Soweit die Ablehnung oder Unterlassung eines Verwaltungsakts rechtswidrig und der Kläger dadurch in seinen Rechten verletzt ist, spricht das Gericht die Verpflichtung der Finanzbehörde aus, den begehrten Verwaltungsakt zu erlassen, wenn die Sache spruchreif ist. Andernfalls spricht es die Verpflichtung aus, den Kläger unter Beachtung der Rechtsauffassung des Gerichts zu bescheiden.

(1) Der unterliegende Beteiligte trägt die Kosten des Verfahrens.

(2) Die Kosten eines ohne Erfolg eingelegten Rechtsmittels fallen demjenigen zur Last, der das Rechtsmittel eingelegt hat.
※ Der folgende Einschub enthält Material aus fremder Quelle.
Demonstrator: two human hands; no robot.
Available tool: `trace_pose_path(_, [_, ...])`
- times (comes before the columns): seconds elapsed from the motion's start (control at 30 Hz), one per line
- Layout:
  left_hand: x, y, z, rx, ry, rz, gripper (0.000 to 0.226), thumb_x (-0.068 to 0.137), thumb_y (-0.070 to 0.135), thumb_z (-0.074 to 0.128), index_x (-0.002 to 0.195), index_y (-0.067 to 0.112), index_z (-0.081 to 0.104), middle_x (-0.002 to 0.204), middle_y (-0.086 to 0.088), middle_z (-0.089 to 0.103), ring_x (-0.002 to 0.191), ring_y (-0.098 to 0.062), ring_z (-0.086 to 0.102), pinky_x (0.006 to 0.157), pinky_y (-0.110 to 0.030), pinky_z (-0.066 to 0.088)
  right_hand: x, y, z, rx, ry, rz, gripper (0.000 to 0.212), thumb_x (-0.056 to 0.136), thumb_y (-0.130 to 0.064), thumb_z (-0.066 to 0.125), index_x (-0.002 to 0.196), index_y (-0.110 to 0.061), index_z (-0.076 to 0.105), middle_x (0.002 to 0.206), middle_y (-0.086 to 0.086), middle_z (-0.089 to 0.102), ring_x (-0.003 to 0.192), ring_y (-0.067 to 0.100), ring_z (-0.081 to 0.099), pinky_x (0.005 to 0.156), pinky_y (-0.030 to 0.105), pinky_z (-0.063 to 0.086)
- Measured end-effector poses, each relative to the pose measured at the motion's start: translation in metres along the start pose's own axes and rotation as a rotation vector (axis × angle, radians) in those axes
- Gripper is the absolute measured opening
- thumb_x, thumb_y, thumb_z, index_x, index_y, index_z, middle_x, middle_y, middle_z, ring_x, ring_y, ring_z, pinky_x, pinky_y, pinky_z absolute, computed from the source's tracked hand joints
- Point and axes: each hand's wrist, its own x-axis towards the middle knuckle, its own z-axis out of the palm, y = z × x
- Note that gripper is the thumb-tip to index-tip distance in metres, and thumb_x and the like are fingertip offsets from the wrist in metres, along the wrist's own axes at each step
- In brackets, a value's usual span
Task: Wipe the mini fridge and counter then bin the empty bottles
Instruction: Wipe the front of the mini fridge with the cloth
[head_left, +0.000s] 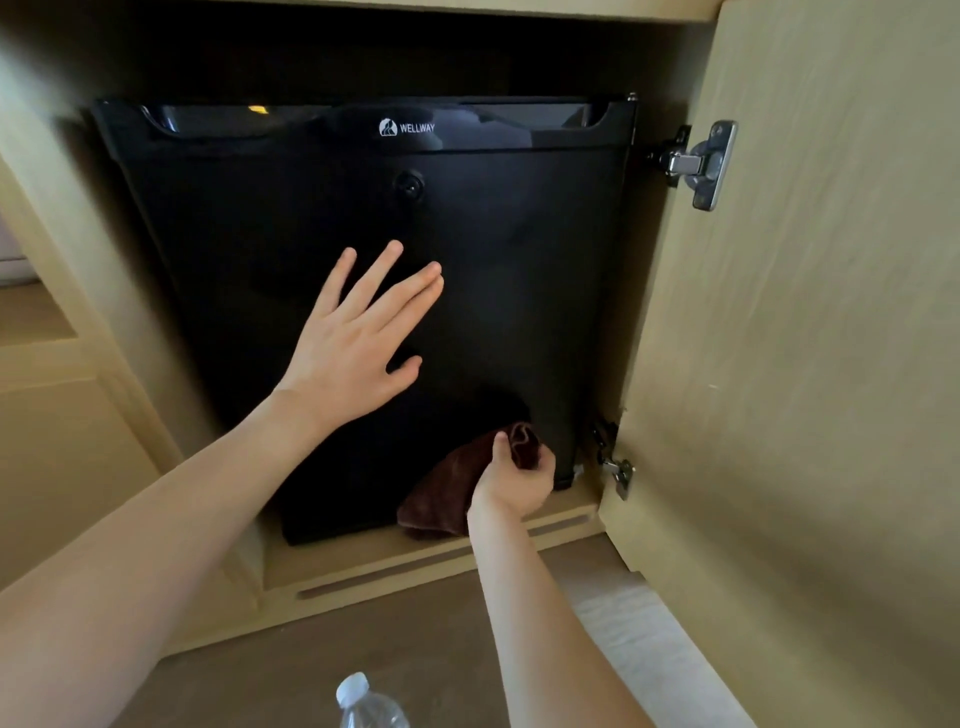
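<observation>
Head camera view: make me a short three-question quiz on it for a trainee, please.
1. True or false: the person's left grip is open, fingers spread, over the door of the black mini fridge.
2. What does the right grip hold? A a yellow sponge; B a dark brown cloth; C a spray can.
3. Fill in: the clear plastic bottle with a white cap shows at the ___ edge of the view.
Key: 1 true; 2 B; 3 bottom.
</observation>
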Motion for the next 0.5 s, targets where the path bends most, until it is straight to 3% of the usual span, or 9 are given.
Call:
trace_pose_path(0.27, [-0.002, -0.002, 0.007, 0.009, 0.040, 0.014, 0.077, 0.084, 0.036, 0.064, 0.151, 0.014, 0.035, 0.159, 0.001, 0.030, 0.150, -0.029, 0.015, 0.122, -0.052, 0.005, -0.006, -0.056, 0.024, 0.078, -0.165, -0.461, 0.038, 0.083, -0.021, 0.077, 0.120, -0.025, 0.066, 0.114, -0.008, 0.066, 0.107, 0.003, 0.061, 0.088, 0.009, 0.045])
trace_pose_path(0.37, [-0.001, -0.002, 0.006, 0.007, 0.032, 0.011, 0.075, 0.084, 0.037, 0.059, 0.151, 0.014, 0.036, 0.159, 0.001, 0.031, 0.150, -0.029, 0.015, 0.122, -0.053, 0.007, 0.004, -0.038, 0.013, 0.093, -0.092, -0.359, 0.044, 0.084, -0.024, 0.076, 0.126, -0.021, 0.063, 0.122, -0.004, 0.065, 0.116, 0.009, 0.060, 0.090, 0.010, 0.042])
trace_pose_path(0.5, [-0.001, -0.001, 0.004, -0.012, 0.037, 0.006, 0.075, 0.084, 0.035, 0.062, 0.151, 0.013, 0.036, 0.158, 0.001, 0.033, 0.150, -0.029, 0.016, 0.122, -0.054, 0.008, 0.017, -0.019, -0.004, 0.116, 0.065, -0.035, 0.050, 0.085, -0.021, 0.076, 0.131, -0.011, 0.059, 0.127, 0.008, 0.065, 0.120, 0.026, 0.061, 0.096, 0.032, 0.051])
(3) Dem Beigeladenen können Kosten nur auferlegt werden, soweit er Anträge gestellt oder Rechtsmittel eingelegt hat.

(4) Die Kosten des erfolgreichen Wiederaufnahmeverfahrens können der Staatskasse auferlegt werden, soweit sie nicht durch das Verschulden eines Beteiligten entstanden sind.

(5) Besteht der kostenpflichtige Teil aus mehreren Personen, so haften diese nach Kopfteilen. Bei erheblicher Verschiedenheit ihrer Beteiligung kann nach Ermessen des Gerichts die Beteiligung zum Maßstab genommen werden.

(1) Gegen das Urteil des Finanzgerichts (§ 36 Nr. 1) steht den Beteiligten die Revision an den Bundesfinanzhof zu, wenn das Finanzgericht oder auf Beschwerde gegen die Nichtzulassung der Bundesfinanzhof sie zugelassen hat.

(2) Die Revision ist nur zuzulassen, wenn

1.
die Rechtssache grundsätzliche Bedeutung hat,
2.
die Fortbildung des Rechts oder die Sicherung einer einheitlichen Rechtsprechung eine Entscheidung des Bundesfinanzhofs erfordert oder
3.
ein Verfahrensmangel geltend gemacht wird und vorliegt, auf dem die Entscheidung beruhen kann.

(3) Der Bundesfinanzhof ist an die Zulassung gebunden.